Int J Biol Sci 2010; 6(1):107-115. doi:10.7150/ijbs.6.107 This issue
1. Molecular Population Genetics Group, Temasek Life Sciences Laboratory, 1 Research Link, National University of Singapore, 117604 Republic of Singapore
2. Aquaculture Division, E-Institute of Shanghai Universities, College of Aquatic Life Sciences and Technology, Shanghai Ocean University, Shanghai 201306, China
3. College of Animal Science and Technology, Nanjing Agriculture University, Nanjing, China
Reproductive strategy is a central feature of the ecology of invasive species as it determines the potential for population increase and range expansion. The red swamp crayfish, Procambarus clarkii, has invaded many countries and caused serious problems in freshwater ecosystems. However, little is known about the effects of environmental conditions on crayfish paternity and offspring traits in the wild. We studied these reproductive characteristics of P. clarkii in wild populations from two different habitats (ponds and ditches) in three locations with different environmental conditions in China.
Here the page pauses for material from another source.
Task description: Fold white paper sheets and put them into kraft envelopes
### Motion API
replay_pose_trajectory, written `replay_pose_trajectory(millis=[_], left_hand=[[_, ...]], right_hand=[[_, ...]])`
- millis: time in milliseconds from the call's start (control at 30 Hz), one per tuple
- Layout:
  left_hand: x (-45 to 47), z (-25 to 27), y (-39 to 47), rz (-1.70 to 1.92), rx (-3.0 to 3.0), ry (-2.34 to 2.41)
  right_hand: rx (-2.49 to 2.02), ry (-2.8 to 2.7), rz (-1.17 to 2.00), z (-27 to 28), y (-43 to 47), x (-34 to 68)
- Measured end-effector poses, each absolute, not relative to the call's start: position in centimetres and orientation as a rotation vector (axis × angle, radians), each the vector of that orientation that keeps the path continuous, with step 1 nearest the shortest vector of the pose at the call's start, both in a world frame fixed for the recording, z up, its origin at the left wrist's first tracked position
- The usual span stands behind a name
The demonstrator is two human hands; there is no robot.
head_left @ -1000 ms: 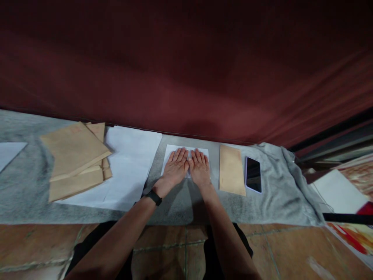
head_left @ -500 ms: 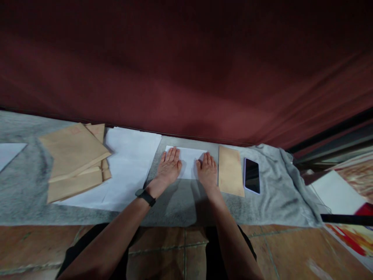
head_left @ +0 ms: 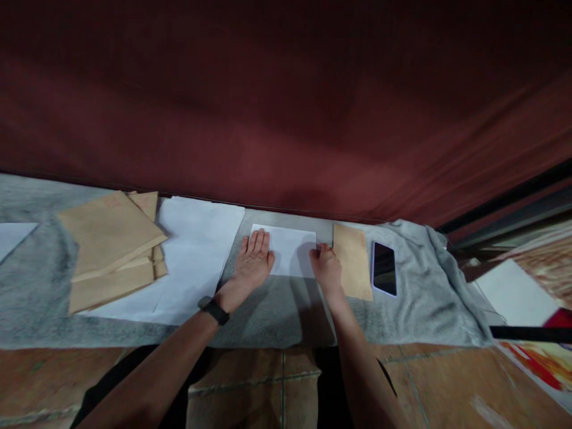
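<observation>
My left hand [head_left: 253, 262] lies flat, fingers extended, on the left end of the white paper [head_left: 291, 253]. My right hand [head_left: 328, 269] is curled at its right edge; whether it pinches the paper, I cannot tell. Directly right of this hand lies a brown envelope [head_left: 356, 263], then a phone [head_left: 384, 268].

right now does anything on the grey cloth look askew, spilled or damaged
The brown paper envelopes lie fanned at uneven angles, partly over the white paper sheets, and the grey fabric cloth is rumpled toward its right end. No spill or damage shows.
</observation>
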State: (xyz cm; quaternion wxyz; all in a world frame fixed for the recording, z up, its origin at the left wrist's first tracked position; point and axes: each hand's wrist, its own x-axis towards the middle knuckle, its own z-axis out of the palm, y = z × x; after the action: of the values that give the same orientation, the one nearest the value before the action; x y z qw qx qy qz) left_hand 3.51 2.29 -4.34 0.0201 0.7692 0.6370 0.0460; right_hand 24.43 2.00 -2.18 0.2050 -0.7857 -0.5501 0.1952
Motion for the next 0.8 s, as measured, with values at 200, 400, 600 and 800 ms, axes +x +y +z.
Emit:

Genotyping of 1,436 offspring and 30 mothers of 30 broods was conducted by using four microsatellites. An analysis of genotyping results revealed that gravid females were the exclusive mother of the progeny they tended. Twenty-nine of 30 mothers had mated with multiple (2-4) males, each of which contributed differently to the number of offspring in a brood. The average number of fathers per brood and the number of offspring per brood were similar (P > 0.05) among six sampling sites, indicating that in P. clarkii multiple paternity and offspring number per brood are independent of environmental conditions studied. Indirect benefits from increasing the genetic diversity of broods, male and sperm competition, and cryptic female choice are a possible explanation for the high level multiple paternity and different contribution of fathers to offspring in this species.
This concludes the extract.